Indeed, as Basil Lucas has noticed, I did look into the history of Soviet Greek a few years ago, although the primary research was hardly mine: it was the Greek historian Vlasis Agtzidis’.
This is a summary of the history, although Basil’s answer gives plenty more detail (and so does my blog):
The Greek spoken in the former Soviet Union by long time settlers is of two dialects. Pontic (speakers of which migrated to the Caucasus, Ukraine and Russia in the 18th and 19th centuries); and Mariupolitan (speakers of which moved to the Ukraine from Crimea in 1778).
In the Springtime of the Nations, when the early Soviet Union was promoting literacy in its many ethnic languages, Greek was promoted as a written language, in phonetic rather than historical spelling. Initially the language used was the demotic of Greece. Later on, the actual dialects spoken were made literary languages. (If you can call Bolshevik propaganda literature.)
In fact, the use of Demotic vs Dialect was something of a tug of war over a decade. In 1926, Topcharas called the use of Pontic as a codified language “both utopian and narrowly parochial”. In 1934, he wrote a school grammar of Pontic, and his phonetic orthography has influenced the Wikipedia orthography of Pontic.
In 1934, the official decision came down from Moscow to make Demotic the only variant to be promoted. Then in 1936, the Springtime was terminated, the intelligentsia was liquidated, and no more phonetic Greek was published in any variant of Greek. In Mariupol, which was my particular interest, some linguists studied the dialect in the 50s, and one volume of commemorative poetry about Lenin appeared in the 60s. A fair bit of Mariupolitan poetry appeared right after glasnot, including poetry written in the preceding decades. All of it in Cyrillic.
The refugees from the Greek Civil War that settled in places like Tashkent, now that I think of it, likely did not use phonetic Greek.
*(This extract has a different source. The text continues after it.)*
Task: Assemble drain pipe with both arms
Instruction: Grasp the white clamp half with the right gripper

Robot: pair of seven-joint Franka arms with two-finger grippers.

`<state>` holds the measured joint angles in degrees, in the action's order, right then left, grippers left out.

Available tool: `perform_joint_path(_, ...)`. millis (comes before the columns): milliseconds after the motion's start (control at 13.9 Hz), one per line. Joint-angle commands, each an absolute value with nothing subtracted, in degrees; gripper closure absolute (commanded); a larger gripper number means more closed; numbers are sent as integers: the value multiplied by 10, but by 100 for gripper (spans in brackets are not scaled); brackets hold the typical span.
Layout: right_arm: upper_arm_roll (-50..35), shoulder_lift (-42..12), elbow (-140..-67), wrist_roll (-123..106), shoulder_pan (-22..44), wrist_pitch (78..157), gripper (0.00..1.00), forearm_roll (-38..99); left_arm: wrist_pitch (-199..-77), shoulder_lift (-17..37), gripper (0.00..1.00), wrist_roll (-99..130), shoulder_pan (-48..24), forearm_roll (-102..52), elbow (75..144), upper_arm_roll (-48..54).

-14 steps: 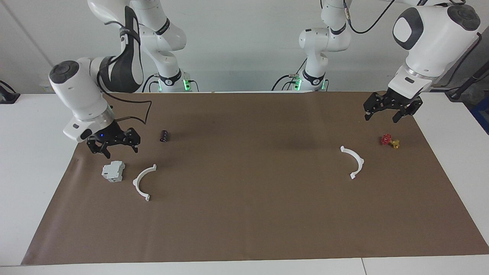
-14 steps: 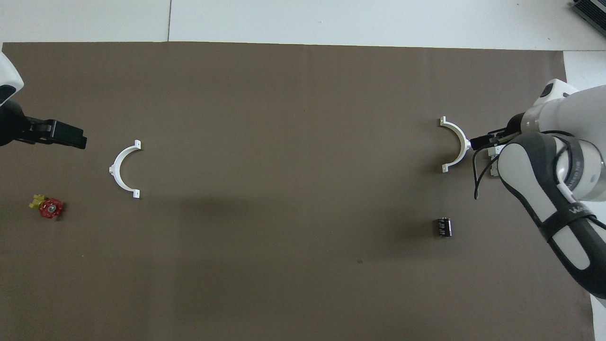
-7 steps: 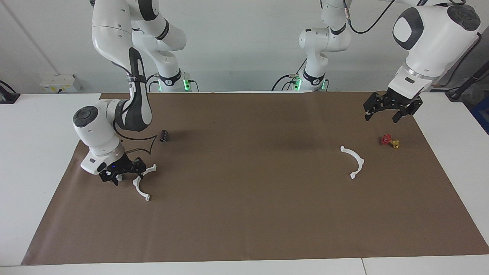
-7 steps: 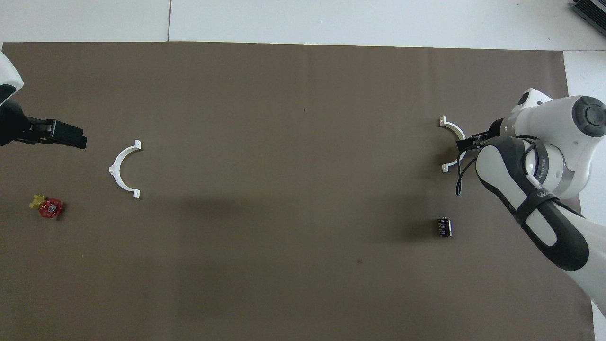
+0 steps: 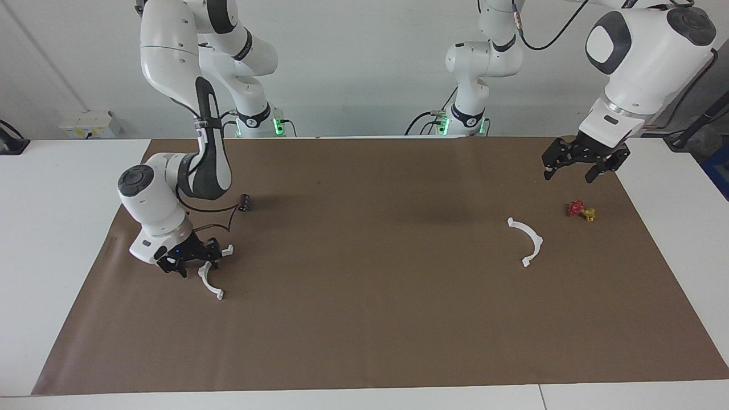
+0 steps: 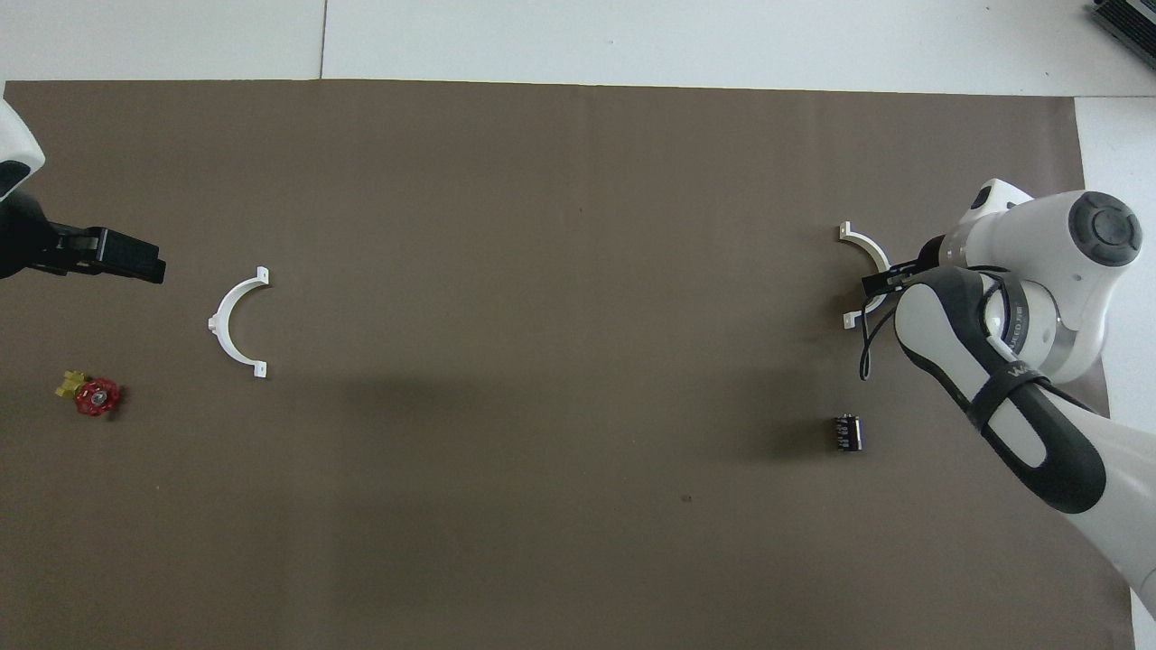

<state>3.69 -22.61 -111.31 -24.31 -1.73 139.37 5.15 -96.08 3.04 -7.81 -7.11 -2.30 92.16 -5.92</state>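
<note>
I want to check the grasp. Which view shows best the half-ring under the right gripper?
The facing view: the half-ring shows both ends, with the right gripper low at its middle. In the overhead view the arm covers much of it.

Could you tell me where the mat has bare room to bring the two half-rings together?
The mat's middle, between the two half-rings, is bare. The right gripper crowds its half-ring. The red-and-yellow valve lies under the left gripper.

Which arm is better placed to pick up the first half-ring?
Right. The right pincer is down at the half-ring at its end; the left pincer hangs high over the mat.
</note>
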Motion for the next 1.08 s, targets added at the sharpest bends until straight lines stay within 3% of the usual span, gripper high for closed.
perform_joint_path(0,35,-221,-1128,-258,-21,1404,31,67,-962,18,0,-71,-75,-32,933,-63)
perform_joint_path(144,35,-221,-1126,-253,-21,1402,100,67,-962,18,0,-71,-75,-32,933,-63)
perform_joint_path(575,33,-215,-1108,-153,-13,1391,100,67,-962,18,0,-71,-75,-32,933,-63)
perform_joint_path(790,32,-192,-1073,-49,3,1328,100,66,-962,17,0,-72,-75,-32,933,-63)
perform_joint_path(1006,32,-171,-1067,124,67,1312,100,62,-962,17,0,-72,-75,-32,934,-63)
They did not bring phonetic Greek them from Greece; they would have had no contact with the literacy advocates that had promoted phonetic Greek; and if they had, they would have been Stalinist enough to assume their liquidation served them right.
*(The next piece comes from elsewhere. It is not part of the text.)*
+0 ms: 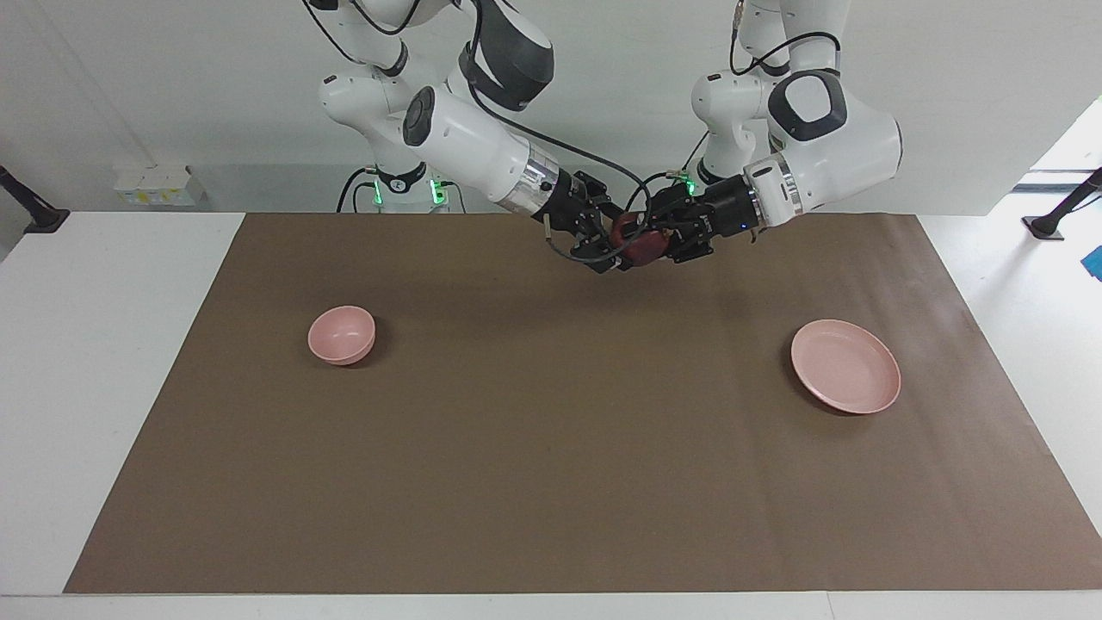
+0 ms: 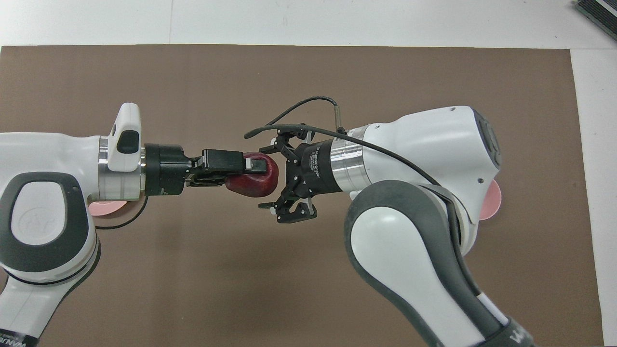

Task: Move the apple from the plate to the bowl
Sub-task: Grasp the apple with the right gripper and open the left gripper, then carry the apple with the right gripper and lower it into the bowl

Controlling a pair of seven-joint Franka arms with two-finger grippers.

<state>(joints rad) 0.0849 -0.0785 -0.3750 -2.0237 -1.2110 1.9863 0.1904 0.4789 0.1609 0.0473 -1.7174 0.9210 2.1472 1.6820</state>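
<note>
The dark red apple [image 1: 644,245] [image 2: 250,183] is held in the air over the mat's middle, near the robots' edge. My left gripper [image 1: 661,238] [image 2: 256,172] is shut on the apple. My right gripper [image 1: 613,245] [image 2: 278,178] faces it from the other end, its jaws spread wide with the tips at the apple's end, not closed on it. The pink plate [image 1: 845,366] lies empty toward the left arm's end; the overhead view shows only its rim [image 2: 103,208] under the left arm. The pink bowl [image 1: 342,334] [image 2: 492,200] stands empty toward the right arm's end.
A brown mat [image 1: 551,448] covers most of the white table [image 1: 103,362]. Plate and bowl sit about mid-depth on it, farther from the robots than the grippers. A small white box [image 1: 159,185] stands at the table's edge past the right arm's end.
</note>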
Basil thinks the 1934 decision was about assimilation, and led naturally to 1936. I spent a few paragraphs in Demotic in the Soviet Union trying to work out what was behind the 1934 decision—not what was in it for Greece or the local Greek intelligentsia, but what was in it for the Politburo. Because I don’t have access to the decision-making, I could only speculate:
- Maybe enough on the committee, even at that late stage, were still committed internationalists, and wanted a vehicle for solidarity with communists in Greece.
- Maybe they were hardheaded like Topcharas was (or claimed to be) in 1928, and thought it a waste of time to develop a literary norm when one was already available; the Committee had decided for Demotic in 1926, when it adopted the phonetic alphabet, and it did not change its mind in 1934.
- Maybe Demotic was removed enough from the hearth that they felt it could dampen the calls for an autonomous Greek republic, as less of a rallying point.
- And maybe it was just a local outcome, without intervention from the Politburo which didn’t actually care enough about the debate—and with the moderate party being more effective at lobbying than the radicals. That there was going to be a second meeting in 1936 suggests the Committee were still open to argument.